A few weeks ago, I Twittered the following:
Something strange has happened. Being rejected by Yale has made me feel better about myself, rather than worse. I can’t explain this.
Which is actually true. In some ways, applying to graduate school is like going to the Olympics. Some people win the gold medal, and other are just happy to hang out at the Olympic Village and have the chance to compete. So far I haven’t made it into any of my schools, but I’ve spent the last four months working very intensely on my writing and on my sense of myself as a writer. Aside from simply producing content - a very good new play, which I’ve realized is part of a tryptich about (what else?) failure - I’ve had the chance to clarify for myself what I do, why I do it, and that I’m going to keep doing it.
Some people win a gold medal, others are just happy to be at the party.

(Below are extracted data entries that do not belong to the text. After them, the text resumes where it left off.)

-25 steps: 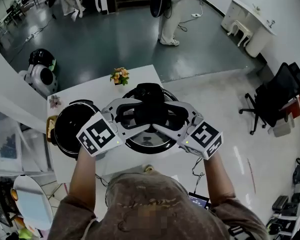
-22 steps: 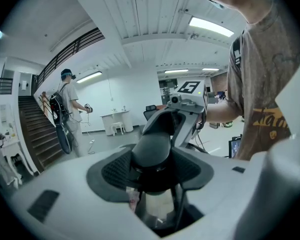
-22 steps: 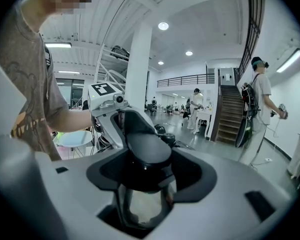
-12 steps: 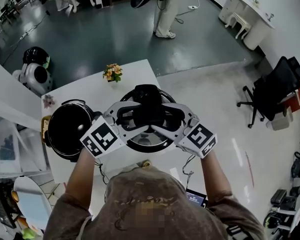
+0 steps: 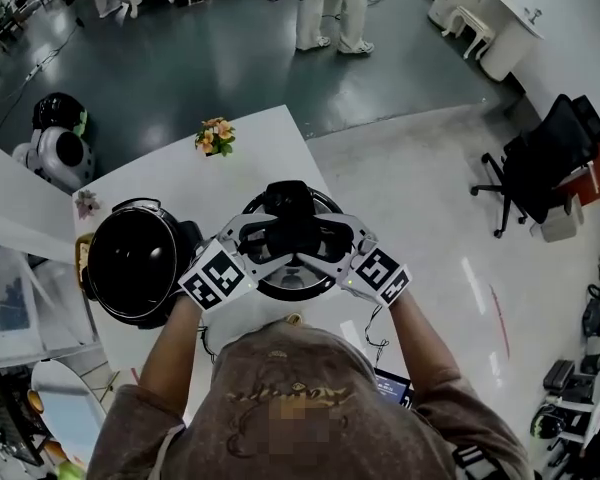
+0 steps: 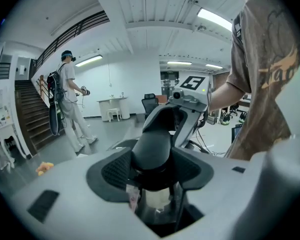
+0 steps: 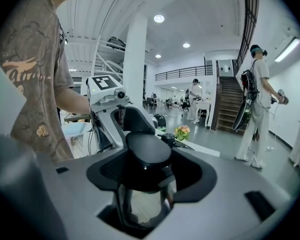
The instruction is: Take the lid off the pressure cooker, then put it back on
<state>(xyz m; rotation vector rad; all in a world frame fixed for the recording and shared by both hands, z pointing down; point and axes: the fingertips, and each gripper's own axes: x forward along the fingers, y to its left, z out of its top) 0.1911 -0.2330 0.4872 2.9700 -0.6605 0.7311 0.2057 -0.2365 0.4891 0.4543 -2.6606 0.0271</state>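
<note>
The pressure cooker's round lid (image 5: 280, 286) hangs over the right part of the white table (image 5: 265, 158), beside the open black pot (image 5: 130, 263) on the left. Its black handle (image 5: 292, 230) is clamped from both sides. My left gripper (image 5: 263, 240) is shut on the handle's left end and my right gripper (image 5: 326, 242) on its right end. In the left gripper view the handle (image 6: 154, 146) fills the gap between the pads of the left gripper (image 6: 152, 171). The right gripper view shows the handle (image 7: 147, 151) the same way, inside the right gripper (image 7: 149, 173).
A small bunch of flowers (image 5: 213, 135) stands at the table's far edge, and a smaller ornament (image 5: 84, 204) sits at its left edge. On the floor are a black office chair (image 5: 545, 168) to the right and a white and black machine (image 5: 55, 148) to the left. People stand farther back.
Both grippers have sunk together with the lid clamped between them, so it now sits lower and closer to the table. The open pot has not moved.
</note>
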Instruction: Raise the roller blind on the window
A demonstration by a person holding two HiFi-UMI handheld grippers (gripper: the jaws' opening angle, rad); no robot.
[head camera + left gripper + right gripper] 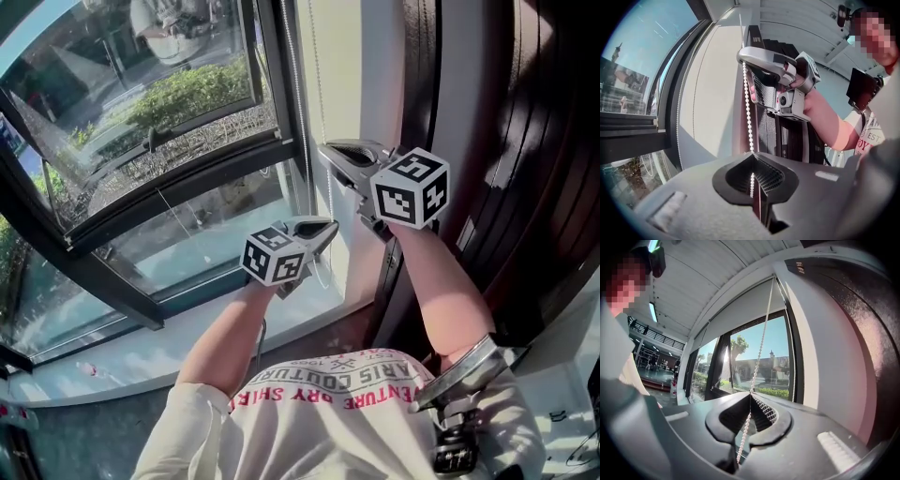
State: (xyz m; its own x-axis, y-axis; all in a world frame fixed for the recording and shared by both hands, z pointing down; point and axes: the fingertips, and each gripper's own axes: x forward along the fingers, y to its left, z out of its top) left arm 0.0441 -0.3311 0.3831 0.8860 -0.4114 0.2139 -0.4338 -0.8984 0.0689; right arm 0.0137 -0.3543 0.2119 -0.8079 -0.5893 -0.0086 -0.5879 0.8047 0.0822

And then yesterday, a friend told me that I’d made it onto The Daily Beast, which I have to admit is one of my favorite websites. They ran a bunch of recent Tweets about college and grad school rejects, with the accompanying text: As the college rejection letters pour in, Twitter boards are lighting up, proving brevity can be the soul of agony, too.
Some of us are taking the rejection better than others. You can read all of the Tweets here. I love the guy who gets turned down by Waterloo, but gets into Harvard. What, like that’s hard?